1)         À l'âge de 16 ans, il se porte volontaire durant la guerre de l'Iran avec l'Iraq se joignant aux Bassij (partisan volontaire du régime) et est au front pendant un an et demi sur une période de six ans entre 1981 et 1987.

2)         Après avoir reçu son diplôme d'études secondaires, il complète son service militaire entre 1987 et 1989. Perçu comme partisan du régime, il est choisi par le Sepah pour faire partie de son unité de sécurité. Après un mois de service, il demande d'être transféré, encore une fois, au front. Dans sa Formule de Renseignements Personnels ( « FRP » ), il se dit dégoûté des crimes commis par le Sepah dans leur centre de détention.


3)         En 1990, il est admis à l'Université de Téhéran dans le contingent réservé pour le Sepah. Éprouvant des difficultés académiques, il demande un congé à la fin de sa première année.
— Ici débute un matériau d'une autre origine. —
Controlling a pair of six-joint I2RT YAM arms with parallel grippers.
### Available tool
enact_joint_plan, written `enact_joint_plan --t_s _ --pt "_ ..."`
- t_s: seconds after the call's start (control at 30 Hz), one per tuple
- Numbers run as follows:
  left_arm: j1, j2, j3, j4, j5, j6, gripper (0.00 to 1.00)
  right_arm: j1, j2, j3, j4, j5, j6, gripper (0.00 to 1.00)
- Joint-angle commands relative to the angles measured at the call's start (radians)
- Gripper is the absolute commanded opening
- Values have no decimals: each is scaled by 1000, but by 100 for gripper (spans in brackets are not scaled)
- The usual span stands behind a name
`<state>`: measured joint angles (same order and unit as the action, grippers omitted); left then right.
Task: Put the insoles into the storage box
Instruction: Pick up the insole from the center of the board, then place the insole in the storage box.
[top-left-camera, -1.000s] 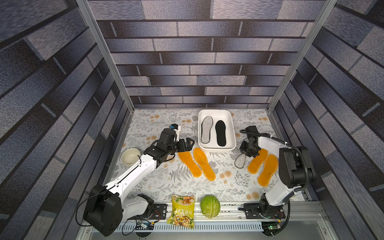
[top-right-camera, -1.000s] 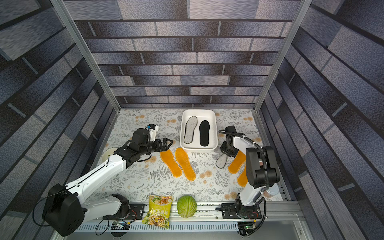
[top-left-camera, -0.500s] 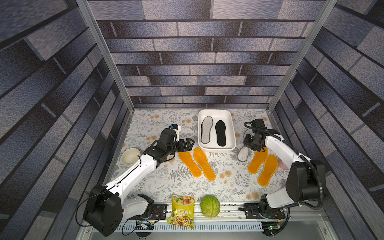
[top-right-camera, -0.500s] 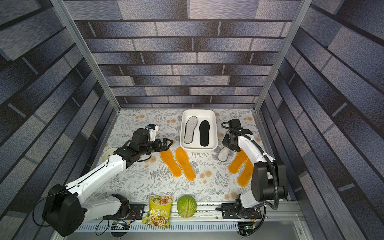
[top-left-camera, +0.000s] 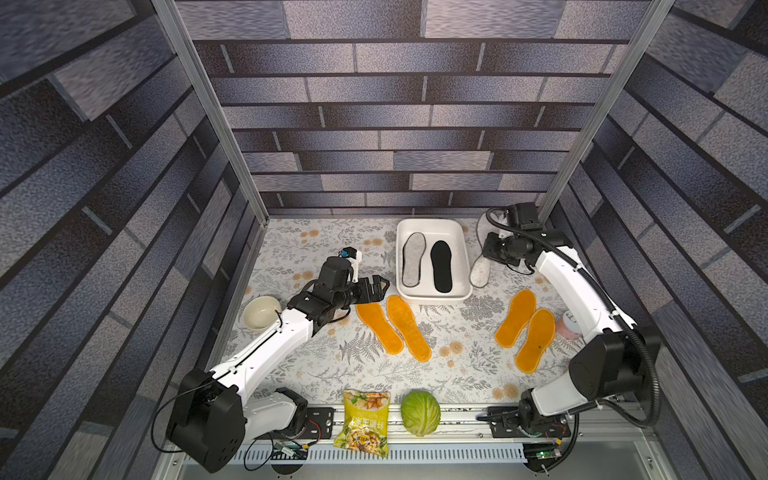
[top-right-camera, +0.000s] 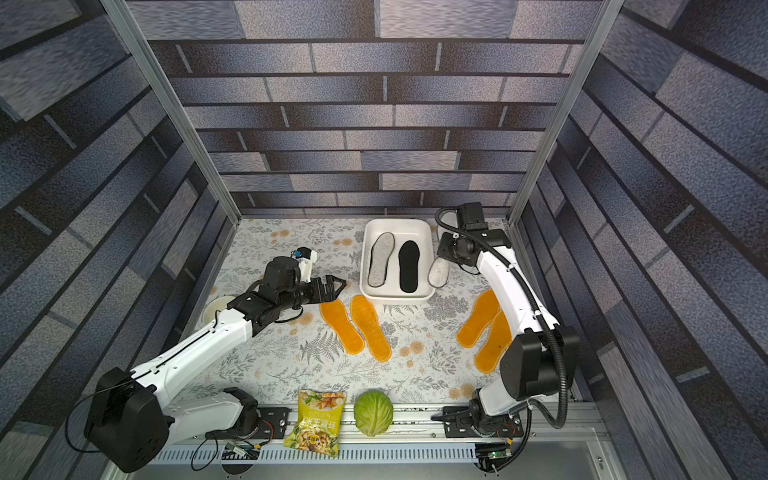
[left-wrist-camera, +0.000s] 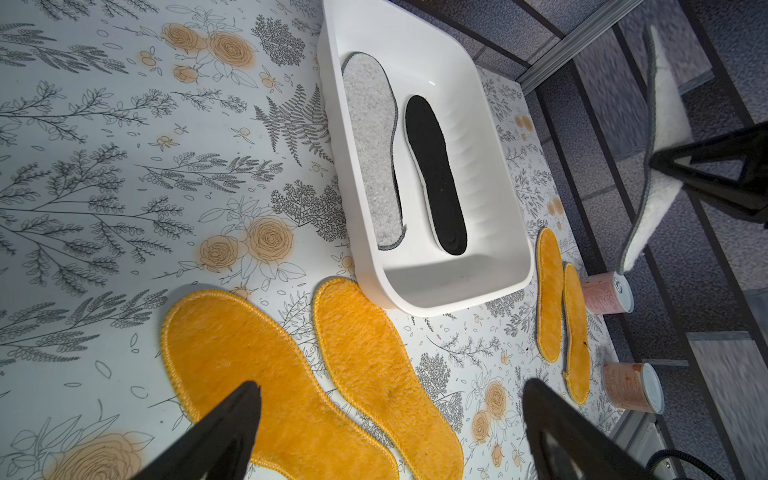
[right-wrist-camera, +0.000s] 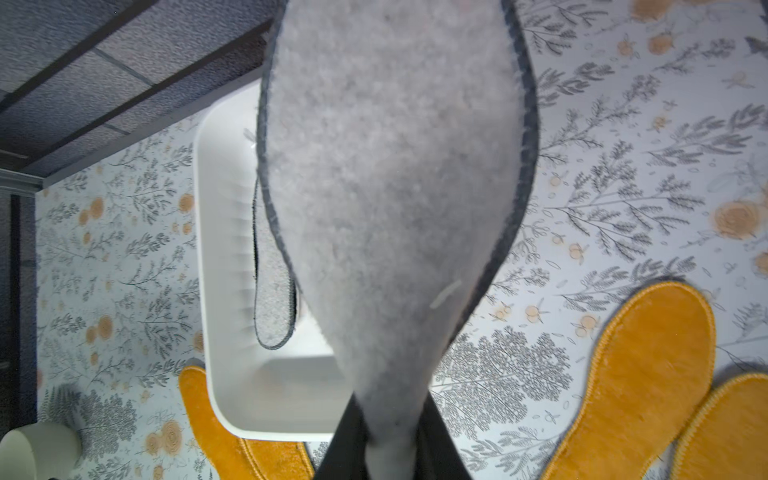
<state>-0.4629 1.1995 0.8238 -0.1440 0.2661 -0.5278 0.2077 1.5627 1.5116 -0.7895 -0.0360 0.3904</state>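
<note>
Insoles: seven can be counted, all flat foot-shaped fabric pads. Two are light grey with dark edging, one is black and four are fuzzy orange.

The held grey insole (right-wrist-camera: 390, 187) is pinched in the narrow jaws of the right gripper (right-wrist-camera: 390, 436), clear of the floral-print tabletop (top-left-camera: 316, 249). Its long axis runs straight out from the jaws, broad end farthest from them. In both top views it hangs just beside the outer wall of the white rectangular plastic storage box (top-left-camera: 432, 296), on the side facing this gripper, not inside.

Beyond that wall from the right gripper, the second grey insole (top-left-camera: 413, 259) and the black insole (top-left-camera: 441, 266) lie flat in the box. They are side by side, with long axes parallel to its long walls. Whether another lies under the black one I cannot tell.

The left gripper (top-left-camera: 379, 288) has its jaws spread wide with nothing between them. Just below and ahead of its fingertips lies the left orange pair (top-left-camera: 408, 328), parallel and slanted, one end near the box's short wall. The right orange pair (top-left-camera: 515, 318) lies well behind the right gripper beside its forearm, also parallel and slanted.
</note>
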Motion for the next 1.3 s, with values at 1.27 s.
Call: enact_joint_plan --t_s 1.27 --pt "47 -60 -36 -4 16 10 100 159 631 407 -112 29 -60 24"
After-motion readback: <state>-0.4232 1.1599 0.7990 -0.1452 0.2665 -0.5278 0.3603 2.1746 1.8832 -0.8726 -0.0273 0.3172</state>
4)         En 1991, avec deux amis, il se rend en Roumanie et établit une société commerciale d'exportation-importation vers l'Iran. En 1992, il est en Iran, travaille pour son frère, se marie et s'établit à Téhéran.

5)         En novembre 1992, il se rend dans sa ville natale d'Ahvaz pour visiter son père malade. Là, il reçoit un appel téléphonique d'une ancienne connaissance, membre du Sepah, un dénommé Hossein Behbahani qui semble connaître ses activités commerciales roumaines et lui suggère une rencontre avec lui et un autre individu intéressé afin de monter un projet. Le 4 novembre 1992, au lieu du rendez-vous et en attente de M. Behbahani, lui et le tiers parti sont arrêtés par le Sepah.

6)         Il écrit avoir été battu, torturé et interrogé pendant quatorze jours et que beaucoup de questions portaient sur les Mojahedines. Pendant son interrogatoire, ses assaillants auraient amené son épouse devant lui afin de le forcer d'avouer et l'auraient informé que son père était décédé. Il aurait été transféré, après promesse de collaborer avec le Sepah, au tribunal révolutionnaire qui prononce sa libération à condition qu'il ne quitte ni Ahvaz ni l'Iran.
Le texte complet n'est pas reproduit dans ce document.